Each new technology makes us wonder how it can or should be used. The courts have set a standard of a “resonable expectation of privacy” to decide if the 4th amendment applies. You don’t have it walking down the street. You do have it in your house. You don’t have it on records you hand over to 3rd parties to keep, or generate with those 3rd parties in the first place.
But I fear that as the pace of change accelerates, we’ve picked the wrong default. Right now, the spooks and police feel their job is to see how close to the 4th amendment and statutory lines they can slice. Each new technology is seen as an opportunity for more surveillance ability, in many cases a way to get information that could not be gotten before either due to scalability, or the rules. Right now, when technology changes the rules, most of the time the result is to lessen privacy. Only very rarely, and with deliberate effort (ie. the default encryption in Skype) are we getting the more desireable converse. Indeed, when it looks like we might get more privacy, various forces try to fight it, with things like the encryption export controls, and the clipper chip, and manadatory records retention rules in Europe.

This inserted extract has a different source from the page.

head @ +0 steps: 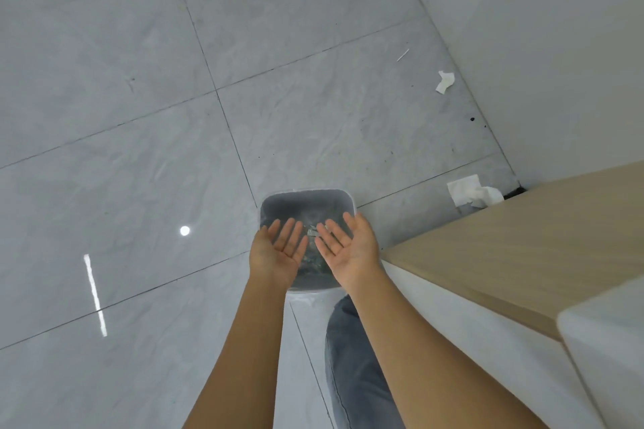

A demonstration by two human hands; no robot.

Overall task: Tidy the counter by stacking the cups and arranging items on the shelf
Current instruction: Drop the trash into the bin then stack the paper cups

I think we need a different default. I think we need to start saying, “When a new technology changes the privacy equation, let’s start by assuming it should make things more protected, until we’ve had a chance to sit down and look at it.”
Today, the new tech comes along, privacy gets invaded, and then society finally looks at the technology and decides to write the rules to set the privacy balance. Sometimes that comes from legislatures (for example the ECPA) and more often from courts. These new rules will say to the spooks and LEOs, “Hold on a minute, don’t go hog wild with this technology.”
We must reverse this. Let the new technologies come, and let them not be a way to peform new surveillance. Instead, let the watchers come to the people, or the courts and say, “Wow, we could really do our jobs a lot better if we could only look through walls, or scan all the e-mails, or data mine the web searches.” Then let the legislatures and the courts answer that request.
Sometimes they will say, “But our new spy-tech is classified. We can’t ask for permission to use it in public.” My reaction is that this is tough luck, but at the very least there should be a review process in the classified world to follow the same principles. Perhaps you can’t tell the public your satellites can watch them in their backyards, but you should not be able to do so until at least a secret court or legislative committee, charged with protecting the rights of the public, says you can do so.
If we don’t set such a rule, then forever we will be spied upon by technologies society has not yet comes to grips with — because the spooks of course already have.